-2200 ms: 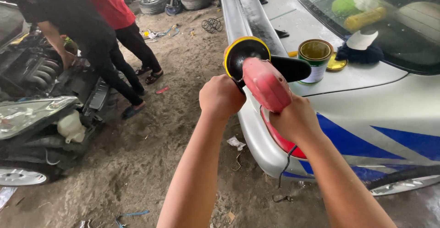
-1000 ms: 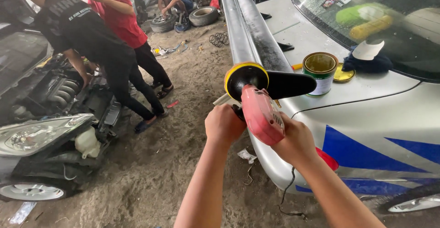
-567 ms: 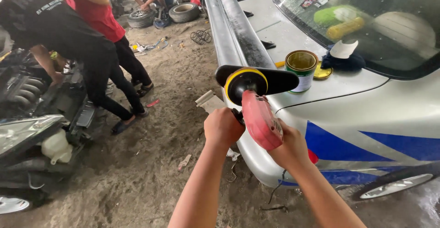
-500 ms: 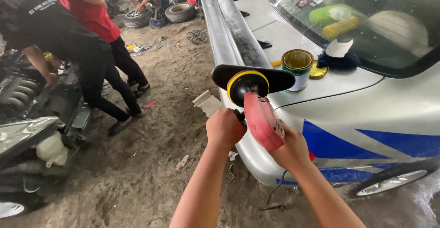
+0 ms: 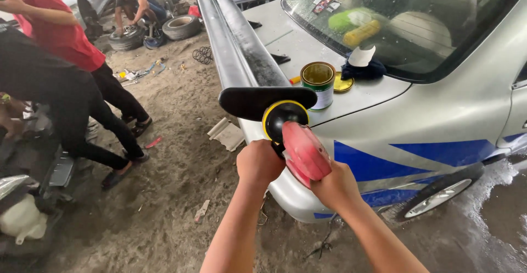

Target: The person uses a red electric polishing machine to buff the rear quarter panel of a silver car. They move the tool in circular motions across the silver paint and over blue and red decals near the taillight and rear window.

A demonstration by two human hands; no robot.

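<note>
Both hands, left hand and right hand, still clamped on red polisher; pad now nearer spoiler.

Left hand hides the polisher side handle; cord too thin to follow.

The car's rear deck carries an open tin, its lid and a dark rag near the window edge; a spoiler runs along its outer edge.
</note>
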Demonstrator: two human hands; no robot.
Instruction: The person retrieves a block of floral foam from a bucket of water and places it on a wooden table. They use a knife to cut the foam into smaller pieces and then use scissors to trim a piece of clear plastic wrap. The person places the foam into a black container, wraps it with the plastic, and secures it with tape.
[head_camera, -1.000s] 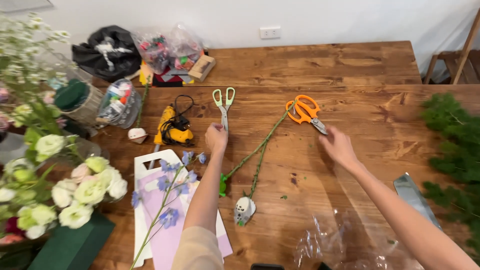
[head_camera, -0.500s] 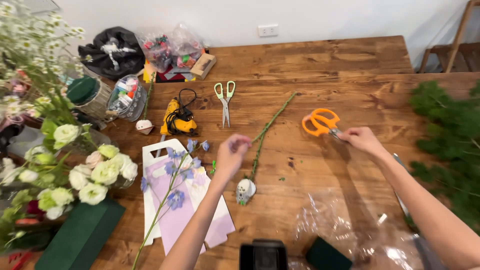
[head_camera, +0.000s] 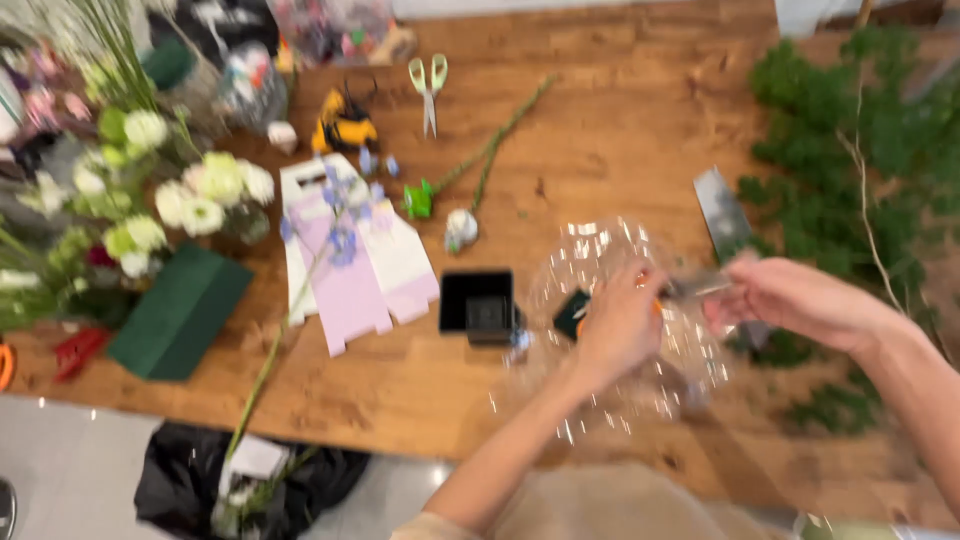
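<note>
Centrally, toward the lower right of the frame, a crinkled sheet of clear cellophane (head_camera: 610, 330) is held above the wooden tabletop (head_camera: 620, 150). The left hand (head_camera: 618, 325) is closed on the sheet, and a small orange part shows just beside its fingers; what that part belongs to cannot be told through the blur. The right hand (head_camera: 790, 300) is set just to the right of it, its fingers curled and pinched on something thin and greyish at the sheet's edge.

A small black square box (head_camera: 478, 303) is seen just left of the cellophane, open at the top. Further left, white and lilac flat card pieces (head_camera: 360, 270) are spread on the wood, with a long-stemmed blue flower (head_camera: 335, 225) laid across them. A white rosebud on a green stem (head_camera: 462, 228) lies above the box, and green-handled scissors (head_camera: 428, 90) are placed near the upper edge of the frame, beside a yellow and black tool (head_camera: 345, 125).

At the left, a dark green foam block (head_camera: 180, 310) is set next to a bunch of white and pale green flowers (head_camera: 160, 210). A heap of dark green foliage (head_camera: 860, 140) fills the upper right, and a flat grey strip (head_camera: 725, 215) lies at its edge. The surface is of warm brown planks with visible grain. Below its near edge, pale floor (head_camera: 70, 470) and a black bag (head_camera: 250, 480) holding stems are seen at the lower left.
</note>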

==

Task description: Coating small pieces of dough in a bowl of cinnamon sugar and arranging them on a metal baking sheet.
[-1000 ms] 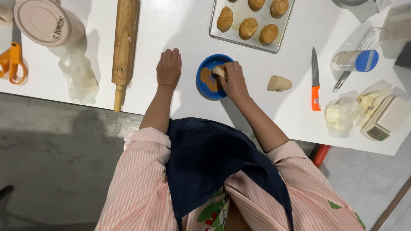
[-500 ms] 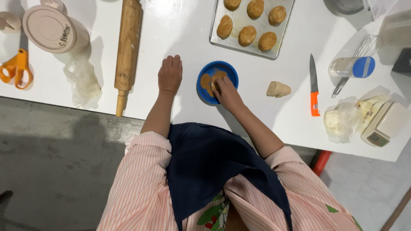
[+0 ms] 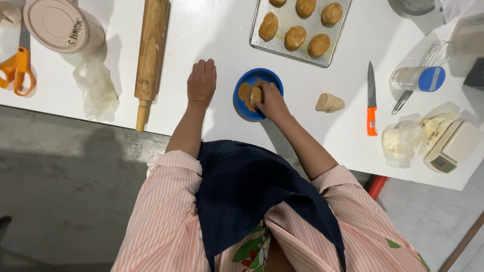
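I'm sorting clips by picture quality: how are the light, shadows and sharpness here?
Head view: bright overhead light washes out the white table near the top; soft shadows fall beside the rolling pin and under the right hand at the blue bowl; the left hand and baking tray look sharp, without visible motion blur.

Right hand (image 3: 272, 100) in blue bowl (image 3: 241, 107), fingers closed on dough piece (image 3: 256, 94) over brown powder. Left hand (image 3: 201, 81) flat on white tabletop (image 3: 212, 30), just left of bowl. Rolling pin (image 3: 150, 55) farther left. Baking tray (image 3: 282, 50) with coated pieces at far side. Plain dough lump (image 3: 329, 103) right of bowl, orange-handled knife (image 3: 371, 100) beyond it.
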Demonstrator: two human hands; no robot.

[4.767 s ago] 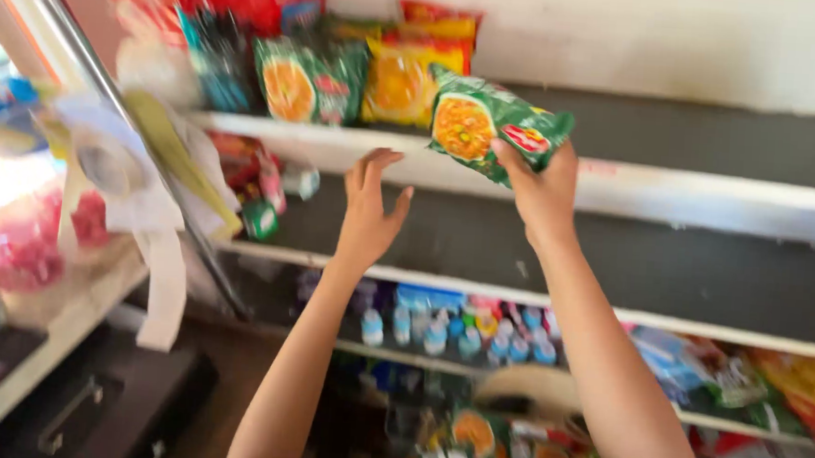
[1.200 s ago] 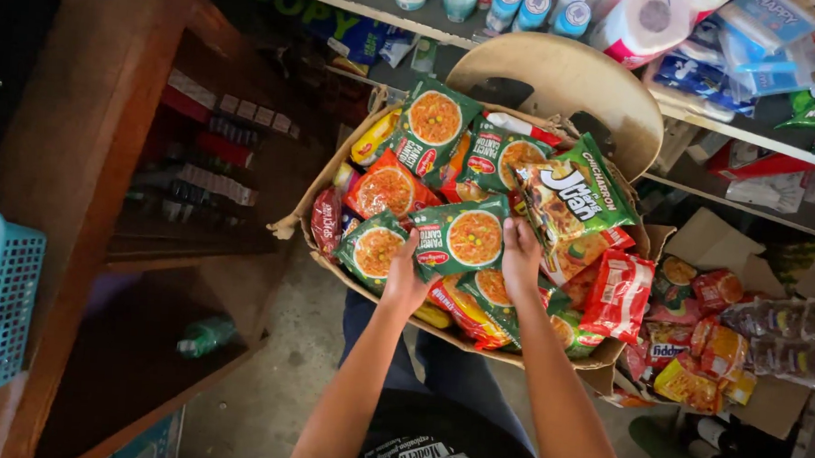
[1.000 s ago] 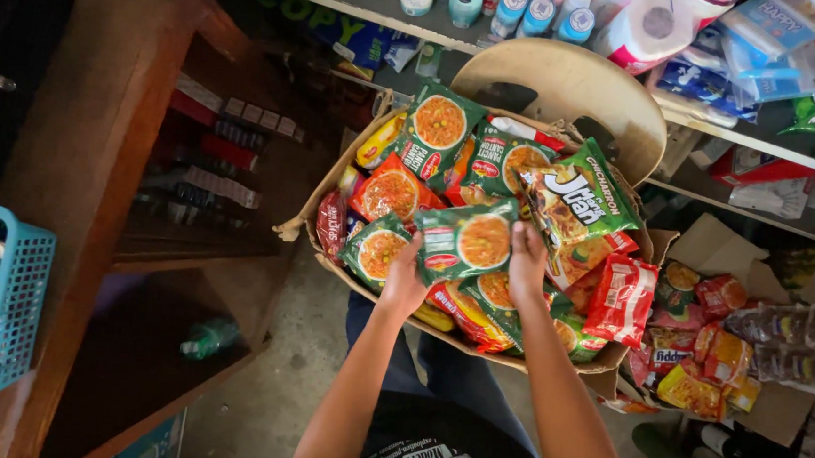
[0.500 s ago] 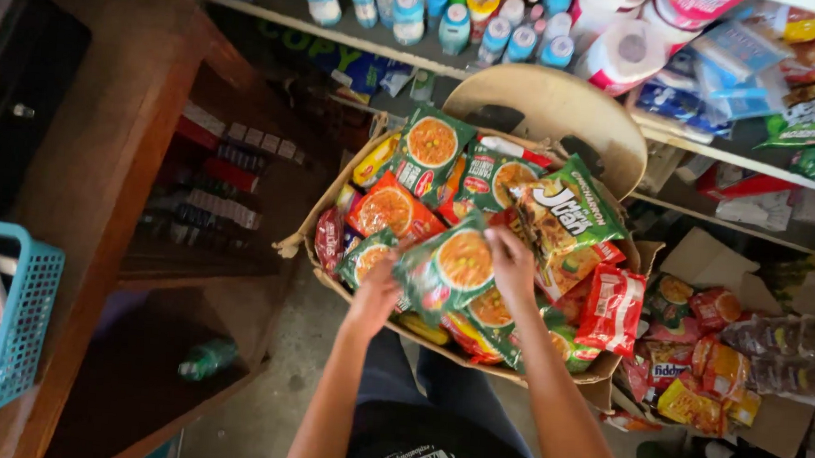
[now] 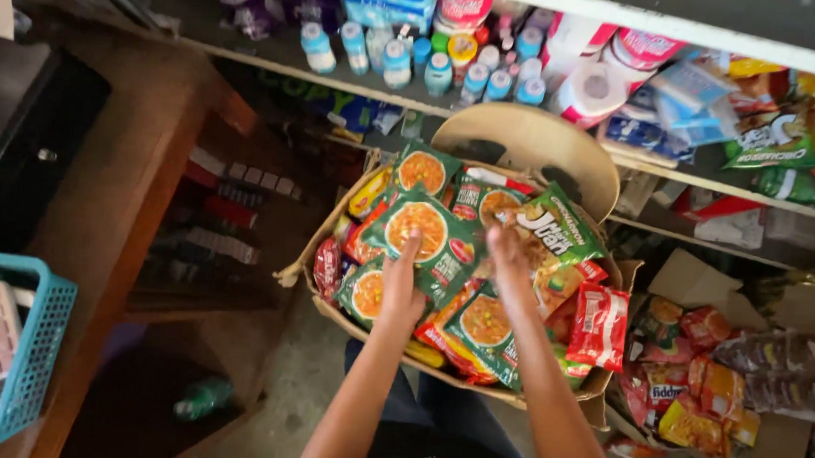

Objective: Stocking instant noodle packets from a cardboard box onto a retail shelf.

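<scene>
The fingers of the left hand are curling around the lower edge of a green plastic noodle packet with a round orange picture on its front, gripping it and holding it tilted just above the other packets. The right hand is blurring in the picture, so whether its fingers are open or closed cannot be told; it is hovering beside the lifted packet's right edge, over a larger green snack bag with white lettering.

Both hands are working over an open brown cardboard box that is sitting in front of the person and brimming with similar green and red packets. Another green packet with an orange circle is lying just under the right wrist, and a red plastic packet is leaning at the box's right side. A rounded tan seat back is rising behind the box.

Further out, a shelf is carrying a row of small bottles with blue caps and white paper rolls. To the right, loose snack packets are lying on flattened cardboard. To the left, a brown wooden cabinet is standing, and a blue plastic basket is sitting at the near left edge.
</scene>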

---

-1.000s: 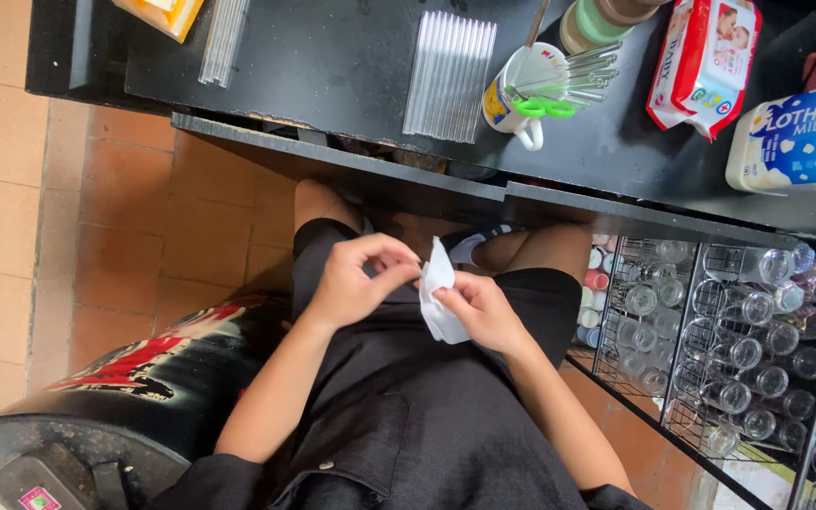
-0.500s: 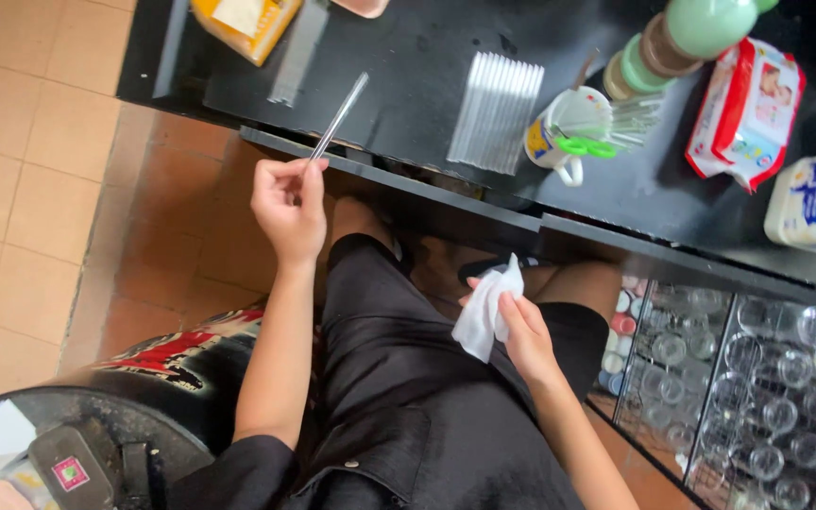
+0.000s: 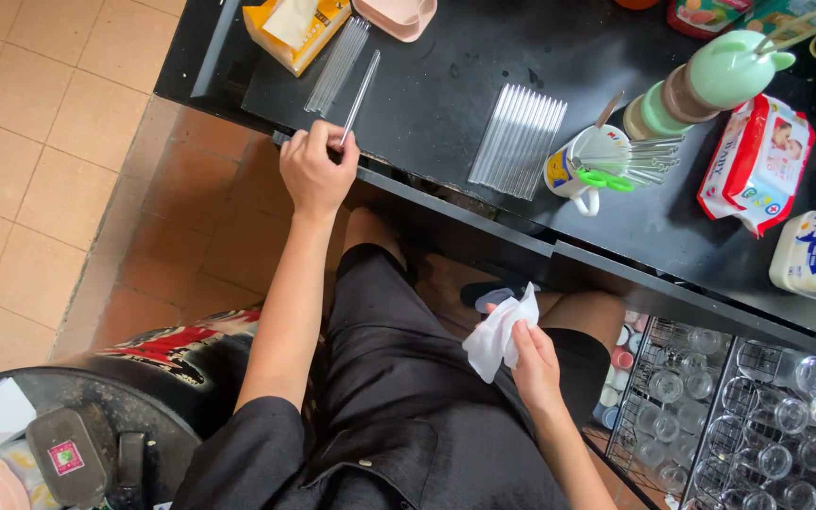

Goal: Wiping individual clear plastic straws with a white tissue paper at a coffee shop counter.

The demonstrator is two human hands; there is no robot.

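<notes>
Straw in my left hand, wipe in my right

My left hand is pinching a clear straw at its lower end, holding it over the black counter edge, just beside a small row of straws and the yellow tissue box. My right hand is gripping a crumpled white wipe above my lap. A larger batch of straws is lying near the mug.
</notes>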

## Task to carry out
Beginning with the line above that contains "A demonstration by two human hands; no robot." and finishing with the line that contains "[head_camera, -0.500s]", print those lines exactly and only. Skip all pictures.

## Answer space
A demonstration by two human hands; no robot.

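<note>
Both hands, left hand and right hand, still clamped on red polisher; pad now nearer spoiler.

Left hand hides the polisher side handle; cord too thin to follow.

The car's rear deck carries an open tin, its lid and a dark rag near the window edge; a spoiler runs along its outer edge.
</note>
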Demonstrator: two human hands; no robot.
Instruction: The person retrieves a block of floral foam from a bucket of water and places it on a wooden table. They use a knife to cut the foam into smaller pieces and then use scissors to trim a piece of clear plastic wrap. The person places the foam into a black container, wraps it with the plastic, and secures it with tape.
[head_camera, -1.000s] 
[head_camera, -0.500s] 

The response to this exercise has been given in full.